Mineralized polymeric cryogels with interconnective macroporous structure have demonstrated their potential as promising scaffolding material in bone tissue engineering. However, their capability in inducing osteogenic differentiation of MSCs in vitro and osteogenesis in vivo have not been explored yet. In this work, the roles of the mineralized cryogel on osteogenesis are systematically studied. Mineralized macroporous poly(ethylene glycol)-co-2-hydroxyethyl methacrylate cryogel promotes osteogenic differentiation of rat mesenchymal stem cells (rMSCs), particularly in upregulating the activity of alkaline phosphatase (ALP, ~5.7 folds) and expression of related osteogenic gene markers (ALP ~16 folds, osteocalcin (OCN) ~133 folds) at 14 days. In vivo implantation reveals that mineralized cryogels could promote fast osteogenesis and angiogenesis in critical-sized cranial bone defect of a Sprague Dawley rat model in 4 weeks.
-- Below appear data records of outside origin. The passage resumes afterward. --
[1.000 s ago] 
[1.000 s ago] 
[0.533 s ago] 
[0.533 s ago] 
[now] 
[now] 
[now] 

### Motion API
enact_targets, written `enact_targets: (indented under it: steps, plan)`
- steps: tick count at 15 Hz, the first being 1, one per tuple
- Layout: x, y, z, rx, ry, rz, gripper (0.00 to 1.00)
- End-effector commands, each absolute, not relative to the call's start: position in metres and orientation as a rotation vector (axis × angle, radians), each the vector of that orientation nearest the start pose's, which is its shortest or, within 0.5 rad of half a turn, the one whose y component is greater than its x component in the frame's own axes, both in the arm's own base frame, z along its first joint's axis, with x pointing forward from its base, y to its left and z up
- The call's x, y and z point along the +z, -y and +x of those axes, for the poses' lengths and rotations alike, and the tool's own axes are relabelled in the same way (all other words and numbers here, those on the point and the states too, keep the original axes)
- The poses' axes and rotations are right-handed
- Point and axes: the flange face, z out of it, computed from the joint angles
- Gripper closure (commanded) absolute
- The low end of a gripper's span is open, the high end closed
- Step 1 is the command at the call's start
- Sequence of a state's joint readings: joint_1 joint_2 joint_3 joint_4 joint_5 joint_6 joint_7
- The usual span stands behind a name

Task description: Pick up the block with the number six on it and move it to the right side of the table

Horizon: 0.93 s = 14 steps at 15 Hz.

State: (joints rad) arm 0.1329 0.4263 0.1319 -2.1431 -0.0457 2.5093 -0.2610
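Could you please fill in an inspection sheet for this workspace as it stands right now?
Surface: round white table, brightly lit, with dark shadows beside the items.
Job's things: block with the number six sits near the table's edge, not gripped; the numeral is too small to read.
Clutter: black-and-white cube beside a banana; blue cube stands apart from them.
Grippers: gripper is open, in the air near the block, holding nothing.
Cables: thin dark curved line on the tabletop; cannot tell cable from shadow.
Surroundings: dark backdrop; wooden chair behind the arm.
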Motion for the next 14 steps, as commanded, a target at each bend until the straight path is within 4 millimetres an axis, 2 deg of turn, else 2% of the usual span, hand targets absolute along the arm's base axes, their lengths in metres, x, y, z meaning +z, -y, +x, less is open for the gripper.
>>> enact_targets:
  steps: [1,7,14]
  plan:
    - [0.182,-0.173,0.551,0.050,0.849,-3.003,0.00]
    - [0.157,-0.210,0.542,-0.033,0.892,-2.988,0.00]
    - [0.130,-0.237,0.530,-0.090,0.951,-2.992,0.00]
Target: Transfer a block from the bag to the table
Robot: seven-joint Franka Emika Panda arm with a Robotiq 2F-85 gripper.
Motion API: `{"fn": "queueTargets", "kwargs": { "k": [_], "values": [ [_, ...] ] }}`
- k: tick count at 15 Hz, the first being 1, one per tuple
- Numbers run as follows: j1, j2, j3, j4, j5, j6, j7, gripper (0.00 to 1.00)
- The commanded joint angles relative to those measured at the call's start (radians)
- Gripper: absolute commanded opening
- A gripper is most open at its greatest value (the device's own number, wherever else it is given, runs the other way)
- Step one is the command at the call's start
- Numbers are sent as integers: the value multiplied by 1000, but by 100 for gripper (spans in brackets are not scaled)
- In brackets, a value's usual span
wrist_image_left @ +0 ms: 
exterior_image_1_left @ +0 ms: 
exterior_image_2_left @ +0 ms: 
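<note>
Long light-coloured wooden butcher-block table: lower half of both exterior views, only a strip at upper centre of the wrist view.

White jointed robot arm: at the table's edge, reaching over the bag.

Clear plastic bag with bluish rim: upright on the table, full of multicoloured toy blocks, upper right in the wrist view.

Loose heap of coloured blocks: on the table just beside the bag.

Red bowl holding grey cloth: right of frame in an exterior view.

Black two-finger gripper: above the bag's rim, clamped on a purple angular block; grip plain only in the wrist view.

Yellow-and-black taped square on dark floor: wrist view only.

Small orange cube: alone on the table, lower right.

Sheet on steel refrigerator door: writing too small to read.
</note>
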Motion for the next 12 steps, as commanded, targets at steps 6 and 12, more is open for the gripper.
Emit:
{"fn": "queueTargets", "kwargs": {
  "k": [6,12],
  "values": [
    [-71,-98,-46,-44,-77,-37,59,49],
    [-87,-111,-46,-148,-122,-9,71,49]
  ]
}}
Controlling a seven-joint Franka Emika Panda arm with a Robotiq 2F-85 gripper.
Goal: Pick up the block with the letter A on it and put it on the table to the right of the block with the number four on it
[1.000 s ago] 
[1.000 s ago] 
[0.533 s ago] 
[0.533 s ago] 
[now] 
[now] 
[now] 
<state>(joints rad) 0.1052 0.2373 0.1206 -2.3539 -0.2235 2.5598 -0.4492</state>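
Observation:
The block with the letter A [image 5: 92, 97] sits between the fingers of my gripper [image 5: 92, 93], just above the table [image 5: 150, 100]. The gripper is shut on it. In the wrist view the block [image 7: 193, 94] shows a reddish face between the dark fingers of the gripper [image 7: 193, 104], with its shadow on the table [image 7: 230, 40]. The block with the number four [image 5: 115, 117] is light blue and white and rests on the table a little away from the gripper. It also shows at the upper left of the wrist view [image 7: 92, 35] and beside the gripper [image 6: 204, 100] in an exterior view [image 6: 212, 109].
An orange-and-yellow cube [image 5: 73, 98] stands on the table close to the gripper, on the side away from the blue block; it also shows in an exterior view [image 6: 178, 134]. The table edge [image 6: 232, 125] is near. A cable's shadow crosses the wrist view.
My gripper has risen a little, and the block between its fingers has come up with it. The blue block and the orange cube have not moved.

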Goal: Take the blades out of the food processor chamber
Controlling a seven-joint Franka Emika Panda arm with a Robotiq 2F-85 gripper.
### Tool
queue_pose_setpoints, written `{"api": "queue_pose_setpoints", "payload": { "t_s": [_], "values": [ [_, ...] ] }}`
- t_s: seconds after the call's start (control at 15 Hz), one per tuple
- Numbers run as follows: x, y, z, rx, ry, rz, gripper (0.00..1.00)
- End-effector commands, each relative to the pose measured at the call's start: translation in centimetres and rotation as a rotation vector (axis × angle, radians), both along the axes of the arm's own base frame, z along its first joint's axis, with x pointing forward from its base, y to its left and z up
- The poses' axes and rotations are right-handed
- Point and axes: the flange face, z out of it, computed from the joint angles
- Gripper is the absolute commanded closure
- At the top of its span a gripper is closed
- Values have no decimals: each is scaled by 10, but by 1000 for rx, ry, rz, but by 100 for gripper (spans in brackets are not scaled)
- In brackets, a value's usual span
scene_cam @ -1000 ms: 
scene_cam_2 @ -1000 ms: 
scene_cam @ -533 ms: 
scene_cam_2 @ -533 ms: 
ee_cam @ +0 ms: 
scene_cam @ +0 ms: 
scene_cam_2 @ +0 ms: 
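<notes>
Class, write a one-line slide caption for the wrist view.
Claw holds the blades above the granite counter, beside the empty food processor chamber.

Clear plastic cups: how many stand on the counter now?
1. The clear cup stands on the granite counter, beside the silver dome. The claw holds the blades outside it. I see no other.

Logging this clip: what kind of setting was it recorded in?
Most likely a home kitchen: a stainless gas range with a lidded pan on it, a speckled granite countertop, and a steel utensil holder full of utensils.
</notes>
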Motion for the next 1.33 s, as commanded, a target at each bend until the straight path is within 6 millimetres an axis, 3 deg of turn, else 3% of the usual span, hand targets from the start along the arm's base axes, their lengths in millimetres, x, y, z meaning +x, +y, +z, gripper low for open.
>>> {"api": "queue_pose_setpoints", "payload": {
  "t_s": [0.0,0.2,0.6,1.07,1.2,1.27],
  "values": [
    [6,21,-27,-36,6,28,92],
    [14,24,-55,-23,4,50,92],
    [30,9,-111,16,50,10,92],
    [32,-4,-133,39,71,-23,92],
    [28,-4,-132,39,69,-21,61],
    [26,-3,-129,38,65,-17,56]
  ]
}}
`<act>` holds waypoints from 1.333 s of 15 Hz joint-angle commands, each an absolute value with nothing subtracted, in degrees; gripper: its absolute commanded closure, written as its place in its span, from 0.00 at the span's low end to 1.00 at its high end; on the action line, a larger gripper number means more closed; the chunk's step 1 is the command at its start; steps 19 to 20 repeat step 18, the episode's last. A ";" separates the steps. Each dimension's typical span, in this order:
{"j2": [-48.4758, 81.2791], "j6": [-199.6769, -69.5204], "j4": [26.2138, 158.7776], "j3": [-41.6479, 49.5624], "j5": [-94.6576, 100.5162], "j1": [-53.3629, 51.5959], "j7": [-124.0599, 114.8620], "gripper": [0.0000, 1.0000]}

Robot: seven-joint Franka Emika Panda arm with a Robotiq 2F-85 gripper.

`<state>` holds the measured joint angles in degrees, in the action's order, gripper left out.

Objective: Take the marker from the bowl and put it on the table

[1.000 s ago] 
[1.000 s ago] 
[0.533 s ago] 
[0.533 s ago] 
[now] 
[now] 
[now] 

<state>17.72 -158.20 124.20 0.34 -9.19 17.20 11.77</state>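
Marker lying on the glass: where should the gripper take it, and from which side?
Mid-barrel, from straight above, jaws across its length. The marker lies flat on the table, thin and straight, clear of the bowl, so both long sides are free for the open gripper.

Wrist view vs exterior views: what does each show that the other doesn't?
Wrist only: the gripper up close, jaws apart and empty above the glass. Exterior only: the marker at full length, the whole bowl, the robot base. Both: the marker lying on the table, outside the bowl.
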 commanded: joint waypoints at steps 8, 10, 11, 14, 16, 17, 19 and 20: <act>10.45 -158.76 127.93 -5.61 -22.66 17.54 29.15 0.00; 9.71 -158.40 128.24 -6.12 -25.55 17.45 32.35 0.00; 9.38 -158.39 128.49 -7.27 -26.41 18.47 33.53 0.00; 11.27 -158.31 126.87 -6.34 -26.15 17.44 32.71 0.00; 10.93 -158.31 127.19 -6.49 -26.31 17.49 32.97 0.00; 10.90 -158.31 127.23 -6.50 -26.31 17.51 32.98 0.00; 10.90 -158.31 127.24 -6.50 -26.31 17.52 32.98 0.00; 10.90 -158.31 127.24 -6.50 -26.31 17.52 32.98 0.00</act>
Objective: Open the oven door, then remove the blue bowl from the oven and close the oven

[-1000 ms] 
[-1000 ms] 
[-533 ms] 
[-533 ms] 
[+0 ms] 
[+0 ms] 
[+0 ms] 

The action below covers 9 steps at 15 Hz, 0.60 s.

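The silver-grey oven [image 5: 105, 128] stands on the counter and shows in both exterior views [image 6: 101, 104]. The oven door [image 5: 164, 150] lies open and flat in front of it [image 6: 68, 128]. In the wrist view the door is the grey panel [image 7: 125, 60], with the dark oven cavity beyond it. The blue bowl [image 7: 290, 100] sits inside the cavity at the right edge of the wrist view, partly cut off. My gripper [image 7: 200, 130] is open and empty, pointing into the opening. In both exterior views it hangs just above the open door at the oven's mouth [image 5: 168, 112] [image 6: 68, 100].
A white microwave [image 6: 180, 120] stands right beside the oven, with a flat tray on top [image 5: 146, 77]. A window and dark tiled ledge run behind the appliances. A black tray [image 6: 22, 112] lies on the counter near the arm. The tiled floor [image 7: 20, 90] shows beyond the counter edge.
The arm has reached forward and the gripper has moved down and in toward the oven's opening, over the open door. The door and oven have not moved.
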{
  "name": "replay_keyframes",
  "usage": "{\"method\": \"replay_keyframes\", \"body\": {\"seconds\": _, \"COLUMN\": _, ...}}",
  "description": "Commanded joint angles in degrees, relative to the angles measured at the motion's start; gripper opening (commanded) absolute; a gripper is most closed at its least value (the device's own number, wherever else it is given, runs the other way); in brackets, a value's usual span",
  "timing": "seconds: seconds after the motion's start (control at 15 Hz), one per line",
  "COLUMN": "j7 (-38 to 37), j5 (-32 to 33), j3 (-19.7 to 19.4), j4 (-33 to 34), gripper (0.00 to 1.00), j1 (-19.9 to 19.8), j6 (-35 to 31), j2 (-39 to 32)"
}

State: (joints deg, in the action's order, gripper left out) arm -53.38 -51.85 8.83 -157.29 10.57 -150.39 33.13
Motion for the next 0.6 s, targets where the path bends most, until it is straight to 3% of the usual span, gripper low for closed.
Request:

The adsorption, entrapment, and concentration of osteogenic growth factors (bone morphogenetic protein 2, or BMP2) and angiogenesis growth factor (vascular endothelial growth factor, or VEGF) in the matrices in vivo may possibly participate in the process of osteogenesis and angiogenesis. Notably, the adsorption of larger amount of VEGF in non-mineralized cryogels facilitate obvious angiogenesis and comparable osteogenesis in bone defect in 8 weeks.